Required action => Lines from the beginning of the data below through the one containing "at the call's" are to be printed exactly as they appear.

Data entries
__________

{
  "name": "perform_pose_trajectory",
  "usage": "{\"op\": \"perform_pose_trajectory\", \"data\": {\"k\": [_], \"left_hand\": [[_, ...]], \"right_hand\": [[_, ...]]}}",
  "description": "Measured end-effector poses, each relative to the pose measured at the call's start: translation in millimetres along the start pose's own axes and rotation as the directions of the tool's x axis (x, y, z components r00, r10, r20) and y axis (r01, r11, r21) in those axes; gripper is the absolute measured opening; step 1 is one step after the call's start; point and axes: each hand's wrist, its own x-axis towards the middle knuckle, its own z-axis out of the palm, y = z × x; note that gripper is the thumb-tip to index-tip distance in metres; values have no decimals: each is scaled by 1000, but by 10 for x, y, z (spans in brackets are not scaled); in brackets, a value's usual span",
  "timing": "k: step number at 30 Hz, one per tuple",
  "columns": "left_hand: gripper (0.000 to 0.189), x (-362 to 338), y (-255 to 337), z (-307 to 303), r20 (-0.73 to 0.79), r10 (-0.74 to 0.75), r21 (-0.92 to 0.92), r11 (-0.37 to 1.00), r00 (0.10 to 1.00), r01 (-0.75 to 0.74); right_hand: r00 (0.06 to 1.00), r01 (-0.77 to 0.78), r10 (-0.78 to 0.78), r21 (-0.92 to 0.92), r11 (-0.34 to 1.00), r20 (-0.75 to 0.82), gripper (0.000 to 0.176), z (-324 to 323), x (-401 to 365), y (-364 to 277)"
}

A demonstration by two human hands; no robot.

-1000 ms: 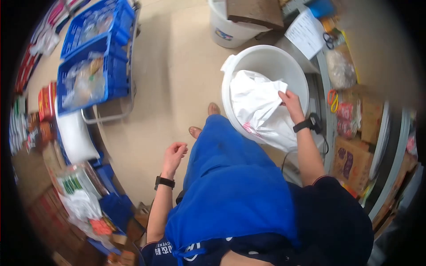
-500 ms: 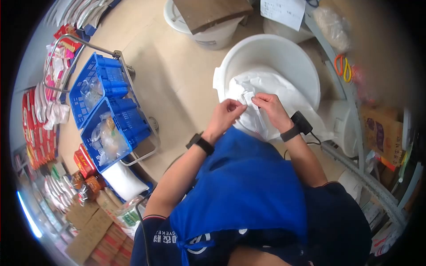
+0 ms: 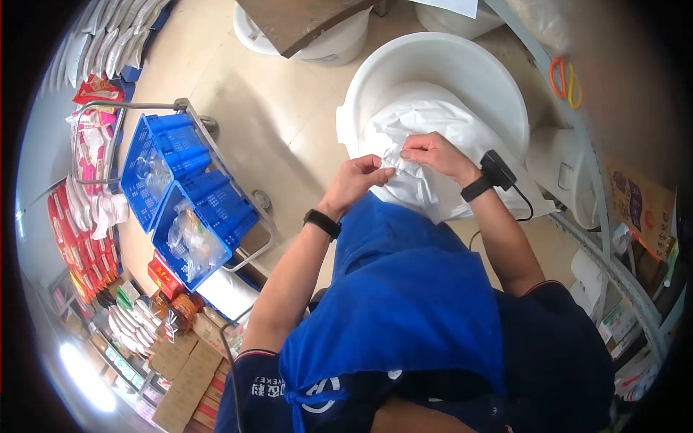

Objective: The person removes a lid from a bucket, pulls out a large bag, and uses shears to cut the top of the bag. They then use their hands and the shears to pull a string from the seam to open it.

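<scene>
A white plastic bag [image 3: 433,126] lies inside a large white bucket [image 3: 462,65] and hangs over its near rim. My left hand [image 3: 356,179] and my right hand [image 3: 431,154] both pinch the bag's crumpled edge, close together over the bucket's front rim. A black watch sits on my left wrist, and a black device with a cable is strapped to my right wrist. I wear a blue apron.
A second white bucket [image 3: 328,47] with a brown cardboard sheet [image 3: 299,18] on it stands behind. To the left is a metal cart with two blue crates [image 3: 184,198] holding bagged goods. Packaged goods line the left shelves. A metal shelf [image 3: 599,216] with orange scissors [image 3: 563,79] runs along the right.
My left hand came up from beside my leg to the bag and joined the right hand at its edge. The view has shifted, and both hands now pinch the bag a little higher.
</scene>
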Motion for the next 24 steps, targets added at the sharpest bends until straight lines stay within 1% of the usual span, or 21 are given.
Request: {"op": "perform_pose_trajectory", "data": {"k": [2, 3, 4, 5, 6, 7, 8, 9, 10, 11, 12, 13, 14, 15, 16, 18, 19, 21, 22, 23, 24], "left_hand": [[13, -3, -155, -15, 51, -19, -171, 985, 998, 28], [16, -38, -180, -27, 47, -49, -197, 979, 998, 57], [18, -77, -201, 23, 19, -13, -272, 962, 1000, 18], [20, -65, -306, -11, 26, -19, -282, 959, 999, 25], [21, -85, -255, 25, -8, -10, -244, 970, 1000, 8], [22, -68, -268, 11, -23, 18, -189, 982, 1000, -22], [21, -57, -303, -35, -42, 58, -135, 989, 997, -63], [18, -112, -231, -5, -79, 55, -168, 983, 995, -68], [19, -190, -130, 59, -112, 115, -217, 966, 987, -137], [23, -256, -53, 103, -125, 191, -149, 967, 974, -209], [24, -274, -89, 104, -126, 240, -80, 965, 963, -251], [25, -295, -112, 86, -134, 287, -5, 957, 949, -290], [26, -337, -126, 54, -141, 329, 76, 944, 934, -321], [22, -364, -84, 47, -136, 348, 219, 924, 928, -314], [20, -359, -28, 10, -86, 386, 294, 890, 918, -347], [17, -322, 71, -51, 36, 433, 429, 807, 901, -405], [16, -276, 121, -64, 53, 449, 437, 793, 892, -425], [15, -164, 147, -131, 97, 474, 568, 696, 875, -440], [15, -166, 137, -195, 98, 465, 636, 651, 880, -415], [18, -149, 146, -248, 56, 336, 679, 678, 940, -283], [23, -73, 172, -265, 5, 196, 711, 688, 981, -141]], "right_hand": [[994, -94, 85, 151, 984, 66, 20, 49, 37, 128], [988, -140, 122, 223, 965, 95, 20, 91, 64, 173], [996, -64, 55, 121, 991, 77, 20, 108, 58, 188], [999, 13, -13, -8, 1000, 47, 21, 85, 33, 166], [998, -62, 62, 32, 998, -1, 20, 60, 10, 152], [996, -78, 83, 182, 980, -22, 20, -53, -39, 15], [983, 1, 11, 67, 998, -185, 19, -222, -97, -81], [921, 22, 20, 104, 994, -389, 19, -483, -148, -53], [829, 53, 38, 146, 988, -557, 19, -727, -199, 40], [707, 139, -144, -63, 988, -692, 16, -1073, -265, 62], [559, 157, -286, -239, 958, -779, 13, -1357, -362, -145], [458, 121, -356, -340, 933, -815, 11, -1794, -345, -76], [376, -153, -412, -494, 856, -830, 10, -1957, -424, -371], [336, -240, -510, -596, 767, -792, 11, -2142, -422, -520], [302, -334, -602, -674, 659, -739, 11, -2340, -405, -610], [193, -466, -494, -522, 715, -848, 17, -2670, -427, -634], [135, -526, -433, -435, 731, -891, 20, -2836, -469, -606], [181, -756, -350, -357, 548, -919, 35, -3142, -567, -239], [170, -929, -192, -223, 296, -966, 50, -3295, -557, -46], [183, -924, -87, -202, 325, -979, 55, -3332, -594, 61], [191, -885, -147, -235, 401, -971, 55, -3338, -606, 228]]}}
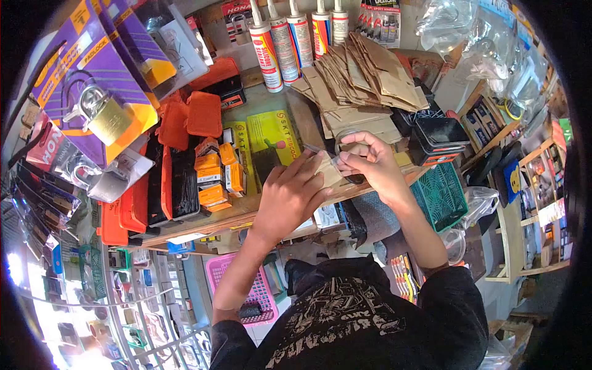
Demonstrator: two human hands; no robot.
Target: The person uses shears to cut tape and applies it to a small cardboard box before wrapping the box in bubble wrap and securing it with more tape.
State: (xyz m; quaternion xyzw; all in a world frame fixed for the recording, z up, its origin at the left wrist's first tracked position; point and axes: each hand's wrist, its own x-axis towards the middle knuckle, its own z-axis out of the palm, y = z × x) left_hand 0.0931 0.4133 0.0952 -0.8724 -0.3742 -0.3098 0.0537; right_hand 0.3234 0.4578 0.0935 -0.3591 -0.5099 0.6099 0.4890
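At the front edge of the wooden counter (203,221), near the middle of the view, a small brown paper bag (328,174), caught between both hands. At 9 o'clock of it the left hand (290,192), fingers stretched almost flat and laid on the paper, not closed around it. At 3 o'clock the right hand (372,163), fingers bent, pinching the bag's edge. Directly behind, at 12 o'clock, a round container (346,137), half hidden by the right fingers. Farther at 12 o'clock a loose stack of paper bags (364,80) and a row of sealant tubes (285,40). At 10 o'clock a yellow package (274,132) and orange boxes (216,176); at 3 o'clock a green basket (441,196).
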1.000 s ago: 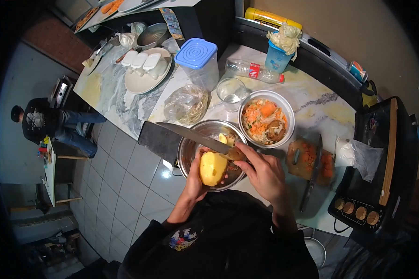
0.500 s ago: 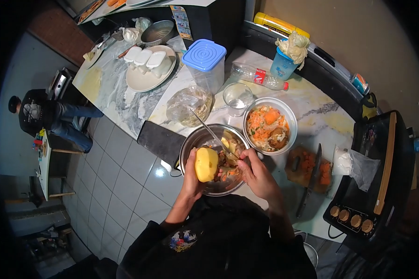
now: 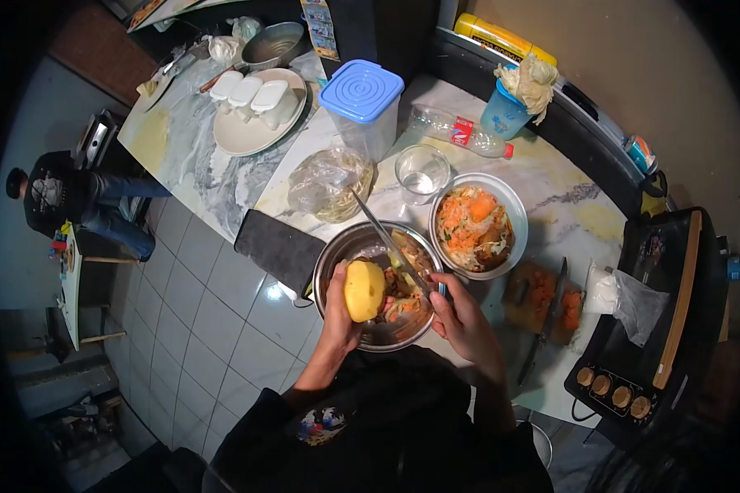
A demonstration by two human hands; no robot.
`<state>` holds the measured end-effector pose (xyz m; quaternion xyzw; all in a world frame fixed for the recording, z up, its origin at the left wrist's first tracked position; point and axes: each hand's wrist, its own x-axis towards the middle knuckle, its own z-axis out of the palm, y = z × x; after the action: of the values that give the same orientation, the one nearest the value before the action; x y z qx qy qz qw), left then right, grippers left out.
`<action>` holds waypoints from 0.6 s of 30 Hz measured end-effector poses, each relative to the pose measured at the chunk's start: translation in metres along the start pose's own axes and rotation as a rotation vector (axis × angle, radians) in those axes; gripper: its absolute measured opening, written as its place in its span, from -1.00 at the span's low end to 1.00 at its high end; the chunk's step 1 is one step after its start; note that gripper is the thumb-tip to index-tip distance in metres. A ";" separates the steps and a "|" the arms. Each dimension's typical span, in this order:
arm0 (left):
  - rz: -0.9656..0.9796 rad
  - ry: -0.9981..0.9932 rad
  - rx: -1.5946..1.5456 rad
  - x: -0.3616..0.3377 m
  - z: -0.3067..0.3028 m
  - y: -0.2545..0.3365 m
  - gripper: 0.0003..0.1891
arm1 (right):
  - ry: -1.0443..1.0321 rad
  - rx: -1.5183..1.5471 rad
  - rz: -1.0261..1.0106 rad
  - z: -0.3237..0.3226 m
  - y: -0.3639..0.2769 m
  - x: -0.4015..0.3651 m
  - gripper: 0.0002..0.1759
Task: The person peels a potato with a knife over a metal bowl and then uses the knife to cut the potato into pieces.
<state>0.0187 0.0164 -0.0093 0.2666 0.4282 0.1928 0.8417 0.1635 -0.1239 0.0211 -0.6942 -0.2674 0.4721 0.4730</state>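
Observation:
My left hand (image 3: pixel 339 316) is wrapped round a peeled yellow potato (image 3: pixel 364 291) over the left side of a steel bowl (image 3: pixel 324 256). Above the bowl's right side, my right hand (image 3: pixel 460 316) grips a knife (image 3: pixel 386 238), its blade slanting up and left past the potato without touching it. Peelings and orange scraps (image 3: pixel 403 308) lie in the bowl. Just beyond it, a white bowl (image 3: pixel 518 215) holds shredded orange and pale vegetables.
A cutting board (image 3: pixel 515 308) with orange pieces and a large knife (image 3: pixel 543 341) lies right, beside a black oven (image 3: pixel 633 329). Behind are a glass (image 3: pixel 422 174), a bottle (image 3: pixel 460 131), a blue-lidded container (image 3: pixel 362 92) and a plastic bag (image 3: pixel 325 185). A person (image 3: pixel 53 193) stands far left.
My right hand has shifted slightly right and down with the knife, and more of its blade shows. My left hand still holds the potato. The view has shifted a little.

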 end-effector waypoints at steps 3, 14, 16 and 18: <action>0.009 0.031 -0.022 0.001 0.004 -0.001 -0.45 | 0.052 -0.134 -0.145 0.004 -0.015 -0.007 -0.61; -0.018 -0.012 -0.117 -0.005 0.006 -0.002 -0.46 | 0.197 -0.548 -0.564 0.040 -0.004 -0.016 -0.34; -0.011 -0.039 -0.109 -0.007 0.009 -0.002 -0.46 | 0.206 -0.545 -0.563 0.040 -0.005 -0.016 -0.34; -0.015 -0.057 -0.161 -0.008 0.012 -0.002 -0.48 | 0.193 -0.582 -0.575 0.038 -0.007 -0.018 -0.34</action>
<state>0.0242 0.0072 0.0001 0.2003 0.3890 0.2126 0.8737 0.1220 -0.1199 0.0306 -0.7371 -0.5269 0.1585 0.3923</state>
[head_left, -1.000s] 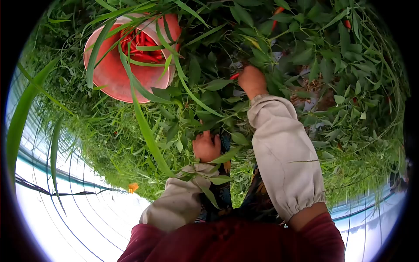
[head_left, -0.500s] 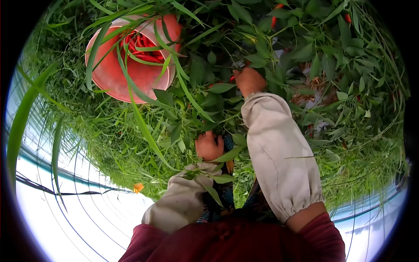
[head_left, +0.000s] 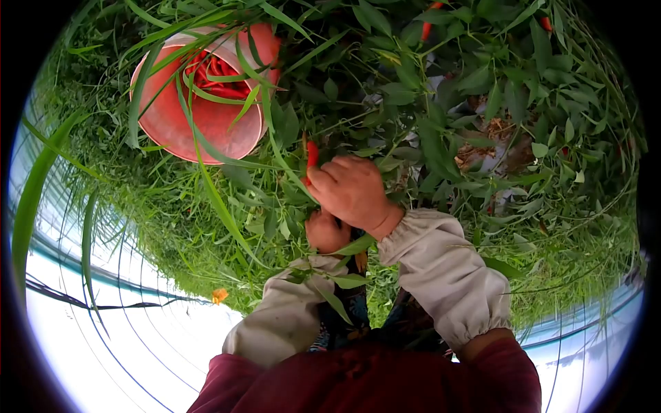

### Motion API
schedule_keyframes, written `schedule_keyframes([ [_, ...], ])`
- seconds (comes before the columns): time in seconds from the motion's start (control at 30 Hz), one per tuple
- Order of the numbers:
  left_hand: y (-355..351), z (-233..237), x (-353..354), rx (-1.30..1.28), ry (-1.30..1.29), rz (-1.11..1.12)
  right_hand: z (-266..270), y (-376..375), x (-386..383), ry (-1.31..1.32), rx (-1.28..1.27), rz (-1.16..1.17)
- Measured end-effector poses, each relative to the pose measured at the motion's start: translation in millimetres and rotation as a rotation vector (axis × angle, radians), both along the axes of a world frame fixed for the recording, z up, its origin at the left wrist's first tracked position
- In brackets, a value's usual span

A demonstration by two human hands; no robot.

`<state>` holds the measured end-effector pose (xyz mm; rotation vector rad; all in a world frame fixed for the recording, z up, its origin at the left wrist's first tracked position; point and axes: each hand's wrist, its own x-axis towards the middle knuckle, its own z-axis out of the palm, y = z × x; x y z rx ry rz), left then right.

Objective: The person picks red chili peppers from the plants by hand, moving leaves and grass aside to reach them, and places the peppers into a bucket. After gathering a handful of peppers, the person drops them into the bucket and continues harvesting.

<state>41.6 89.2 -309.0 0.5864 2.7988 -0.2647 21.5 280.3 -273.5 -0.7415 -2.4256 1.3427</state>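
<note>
My right hand [head_left: 354, 193] is closed around a red chili pepper [head_left: 312, 154], which sticks out past the thumb side with its tip up. Just below it, my left hand [head_left: 326, 232] is curled, its fingers partly covered by the right hand; what they hold, if anything, is hidden. Up and to the left, a reddish bucket [head_left: 196, 131] lies tilted with its mouth toward me. Red chili peppers [head_left: 222, 74] are heaped deep inside it, and long grass blades cross its opening.
Leafy chili plants [head_left: 475, 82] spread ahead and to the right, with a red pepper [head_left: 427, 29] hanging at the top. Dry litter [head_left: 499, 141] shows between the leaves. An orange flower [head_left: 219, 296] stands at lower left.
My right hand has come back from the foliage toward me and to the left, bringing the red chili pepper over my left hand. My left hand has hardly moved.
</note>
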Motion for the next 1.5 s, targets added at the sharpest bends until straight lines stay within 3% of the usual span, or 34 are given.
schedule_keyframes([
  [0.03, -1, -9, 9, -0.003, -0.002, -0.001, 18, -11, 1, 0.077, 0.017, 0.175],
  [0.13, -1, -23, 21, 0.039, 0.220, 0.008, 46, -25, -2, 0.244, 0.049, 0.389],
  [0.17, -1, -10, 18, 0.039, 0.084, -0.037, 50, -25, -4, 0.299, 0.062, 0.511],
  [0.3, -1, 31, -1, -0.023, -0.373, -0.036, 59, -7, -21, 0.348, 0.060, 0.582],
  [0.5, -5, 39, -19, -0.141, -0.635, 0.073, 64, -11, -32, 0.451, 0.061, 0.591],
  [0.7, -11, 38, -21, -0.073, -0.678, 0.060, 68, -8, -34, 0.477, -0.023, 0.560],
  [0.77, -13, 36, -21, -0.019, -0.654, -0.055, 71, -5, -33, 0.477, -0.066, 0.560],
  [0.9, -17, 33, -20, -0.046, -0.719, 0.062, 88, -7, -36, 0.521, -0.047, 0.544],
  [1.03, -2, 38, -17, 0.002, -0.606, -0.013, 163, -23, -58, 0.948, -0.308, 0.281],
  [1.1, 9, 42, -24, -0.015, -0.594, -0.034, 168, -12, -78, 1.009, -0.414, 0.132],
  [1.17, 16, 46, -28, -0.064, -0.635, 0.005, 160, -2, -93, 1.030, -0.309, -0.044],
  [1.27, 3, 39, -29, -0.032, -0.650, 0.012, 141, -1, -120, 0.929, -0.170, -0.143],
  [1.3, 2, 40, -25, -0.057, -0.642, 0.022, 124, -5, -129, 0.786, -0.157, -0.027],
  [1.33, -35, 6, 3, -0.042, -0.444, 0.212, 106, -3, -132, 0.519, -0.003, 0.080],
  [1.37, -80, -14, 16, -0.035, -0.445, 0.206, 92, -3, -129, 0.313, 0.053, 0.131],
  [1.47, -60, 4, -10, -0.059, -0.526, -0.057, 39, 17, -92, 0.331, -0.134, -0.096],
  [1.5, -45, 14, -16, -0.067, -0.555, -0.138, 20, 27, -76, 0.205, -0.163, -0.143],
])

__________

Exercise answer =>
{
  "name": "perform_pose_trajectory",
  "usage": "{\"op\": \"perform_pose_trajectory\", \"data\": {\"k\": [_], \"left_hand\": [[_, ...]], \"right_hand\": [[_, ...]]}}",
  "description": "Measured end-effector poses, each relative to the pose measured at the call's start: translation in millimetres along the start pose's own axes and rotation as the directions of the tool's x axis (x, y, z components r00, r10, r20) and y axis (r01, r11, r21) in those axes; gripper is the absolute measured opening; step 1 is one step after the call's start; point and axes: each hand's wrist, its own x-axis towards the middle knuckle, its own z-axis out of the palm, y = z × x; note that gripper is the thumb-tip to index-tip distance in metres; values have no decimals: each is scaled by 1000, but by 10 for x, y, z (spans in brackets are not scaled); in brackets, a value's usual span",

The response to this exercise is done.